### Work to be completed
The expected result is the full listing, retyped exactly, without a single picture.

━━━━━━

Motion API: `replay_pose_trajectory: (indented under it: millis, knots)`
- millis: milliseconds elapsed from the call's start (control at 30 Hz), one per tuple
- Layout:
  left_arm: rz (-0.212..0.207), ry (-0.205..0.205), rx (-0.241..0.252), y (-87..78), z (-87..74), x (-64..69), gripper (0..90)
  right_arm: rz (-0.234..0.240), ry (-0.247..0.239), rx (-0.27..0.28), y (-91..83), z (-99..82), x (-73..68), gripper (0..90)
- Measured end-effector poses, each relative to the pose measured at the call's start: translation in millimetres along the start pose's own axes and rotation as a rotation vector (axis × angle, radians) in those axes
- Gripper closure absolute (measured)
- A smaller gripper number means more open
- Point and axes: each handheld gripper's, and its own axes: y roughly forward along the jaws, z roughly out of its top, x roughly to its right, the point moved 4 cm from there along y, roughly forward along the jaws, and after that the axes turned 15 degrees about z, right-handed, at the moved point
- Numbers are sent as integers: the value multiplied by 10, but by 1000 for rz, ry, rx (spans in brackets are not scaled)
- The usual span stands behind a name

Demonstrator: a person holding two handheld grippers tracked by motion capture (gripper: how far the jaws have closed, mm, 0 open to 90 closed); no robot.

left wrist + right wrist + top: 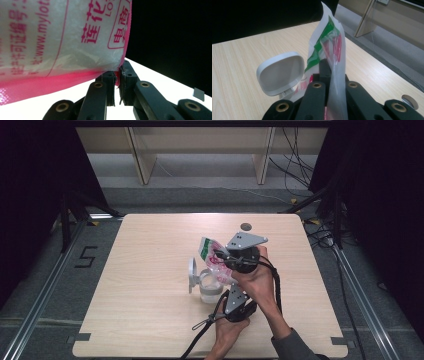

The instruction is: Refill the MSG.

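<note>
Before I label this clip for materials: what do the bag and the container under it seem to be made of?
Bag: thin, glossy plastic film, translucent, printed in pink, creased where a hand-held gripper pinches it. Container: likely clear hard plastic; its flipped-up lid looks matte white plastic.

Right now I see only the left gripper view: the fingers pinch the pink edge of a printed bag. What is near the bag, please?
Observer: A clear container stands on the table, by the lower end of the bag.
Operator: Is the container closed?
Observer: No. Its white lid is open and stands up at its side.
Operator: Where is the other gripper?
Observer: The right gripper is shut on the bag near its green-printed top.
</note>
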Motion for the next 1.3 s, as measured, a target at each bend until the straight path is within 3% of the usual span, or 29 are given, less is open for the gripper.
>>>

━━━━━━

### Reply to the task
Motion API: `replay_pose_trajectory: (indented under it: millis, knots)`
- millis: milliseconds elapsed from the call's start (control at 30 Hz), one per tuple
- Layout:
  left_arm: rz (-0.212..0.207), ry (-0.205..0.205), rx (-0.241..0.252), y (-87..78), z (-87..74), x (-64..69), gripper (0..90)
  right_arm: rz (-0.234..0.240), ry (-0.247..0.239), rx (-0.27..0.28), y (-91..83), z (-99..82), x (-73..68), gripper (0..90)
- Measured end-effector poses, each relative to the pose measured at the call's start: translation in millimetres along the start pose's own axes and rotation as a rotation vector (axis × angle, radians) in those axes
- Gripper closure absolute (measured)
- A smaller gripper number means more open
- Point and axes: each handheld gripper's, and its own axes: y roughly forward along the jaws, z roughly out of its top, x roughly to its right, the point moved 4 cm from there along y, roughly forward along the jaws, and after that the axes turned 15 degrees about z, right-handed, at the moved point
- Numbers are sent as integers: the value multiplied by 10, but by 1000 for rz, ry, rx (spans in brackets are not scaled)
- The usual span stands behind a name

Demonstrator: a person holding two handheld grippers tracked by motion capture (gripper: how far the jaws have closed, mm, 0 open to 90 closed); no robot.

left wrist + right wrist + top: 

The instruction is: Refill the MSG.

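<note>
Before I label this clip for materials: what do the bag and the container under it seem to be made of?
Bag: thin, glossy plastic film, translucent, printed in pink, creased where a hand-held gripper pinches it. Container: likely clear hard plastic; its flipped-up lid looks matte white plastic.

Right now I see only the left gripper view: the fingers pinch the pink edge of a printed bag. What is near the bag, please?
Observer: A clear container stands on the table, by the lower end of the bag.
Operator: Is the container closed?
Observer: No. Its white lid is open and stands up at its side.
Operator: Where is the other gripper?
Observer: The right gripper is shut on the bag near its green-printed top.
</note>
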Motion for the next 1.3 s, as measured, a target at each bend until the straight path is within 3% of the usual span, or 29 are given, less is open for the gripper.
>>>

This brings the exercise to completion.